Nama Jemaah Tabligh sendiri, kata Baban, bukan nama yang diciptakan komunitasnya tapi merupakan sebutan orang lain kepada mereka yang selalu melakukan dakwah dan tabligh. Dakwah mengandung arti mengajak, sedangkan tabligh berarti menyampaikan kebaikan.
Jemaah Tabligh, dijelaskan Baban, bukan sebuah organisasi atau kelompok, tapi kumpulan kaum muslimin yang ingin melaksanakan apa yang diperintahkan Al Qur’an dan dicontohkan Rasulallah SAW.
“Kami tidak punya misi apa-apa, hanya ingin berdakwah.

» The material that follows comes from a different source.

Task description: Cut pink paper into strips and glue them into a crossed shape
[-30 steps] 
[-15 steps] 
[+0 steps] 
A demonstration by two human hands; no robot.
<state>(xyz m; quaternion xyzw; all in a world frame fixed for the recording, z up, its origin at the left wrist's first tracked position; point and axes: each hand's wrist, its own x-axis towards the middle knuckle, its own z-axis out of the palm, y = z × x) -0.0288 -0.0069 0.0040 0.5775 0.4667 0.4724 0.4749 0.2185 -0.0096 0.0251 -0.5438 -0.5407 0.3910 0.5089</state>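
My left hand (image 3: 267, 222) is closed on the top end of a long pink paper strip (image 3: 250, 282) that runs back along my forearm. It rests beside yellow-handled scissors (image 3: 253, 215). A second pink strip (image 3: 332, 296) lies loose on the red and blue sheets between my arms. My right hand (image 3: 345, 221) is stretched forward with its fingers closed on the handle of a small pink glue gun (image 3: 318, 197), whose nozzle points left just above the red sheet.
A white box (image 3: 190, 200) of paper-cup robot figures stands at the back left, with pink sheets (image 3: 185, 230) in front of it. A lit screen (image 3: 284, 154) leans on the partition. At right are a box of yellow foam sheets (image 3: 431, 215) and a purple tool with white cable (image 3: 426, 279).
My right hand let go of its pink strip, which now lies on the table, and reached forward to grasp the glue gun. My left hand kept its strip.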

Jadi, kami sering istilahkan jemaah ini bukan organisas tapi sorganisasi (plesetan dari organisasi yang fokus mencari surga). Bagaimana orang untuk bisa masuk surga dunia dan surga akhirat,” kata Baban.
Mereka pun menjelaskan target-target secara sederhana dan mudah diterangkan yakni dengan mengamalkan agama secara sempurna, menghidupkan sunnah Baginda Rasul SAW, dan mengutamakan akhirat sebagai tujuan. Jadi, bukan dunia yang dijadikan tujuan.
Dalam melaksanakan dakwah, Jemaah Tablig memiliki metode yang disesuaikan dengan waktu luang anggotanya. Ada dakwah selama tiga hari dengan jarak radius satu kilometer atau satu kecamatan.
Kemudian, dakwah selama 40 hari dengan jarak yang lebih jauh lagi. Juga, dakwah selama empat bulan atau dakwah perjalanan jauh hingga ke luar negeri.
Sebanyak 10 dari 16 WNI merupakan jemaah tablig yang berada di Marawi adalah mereka yang sedang melaksanakan dakwah selama 40 hari. Lokasi tujuan dakwah ditentukan berdasarkan musyawarah.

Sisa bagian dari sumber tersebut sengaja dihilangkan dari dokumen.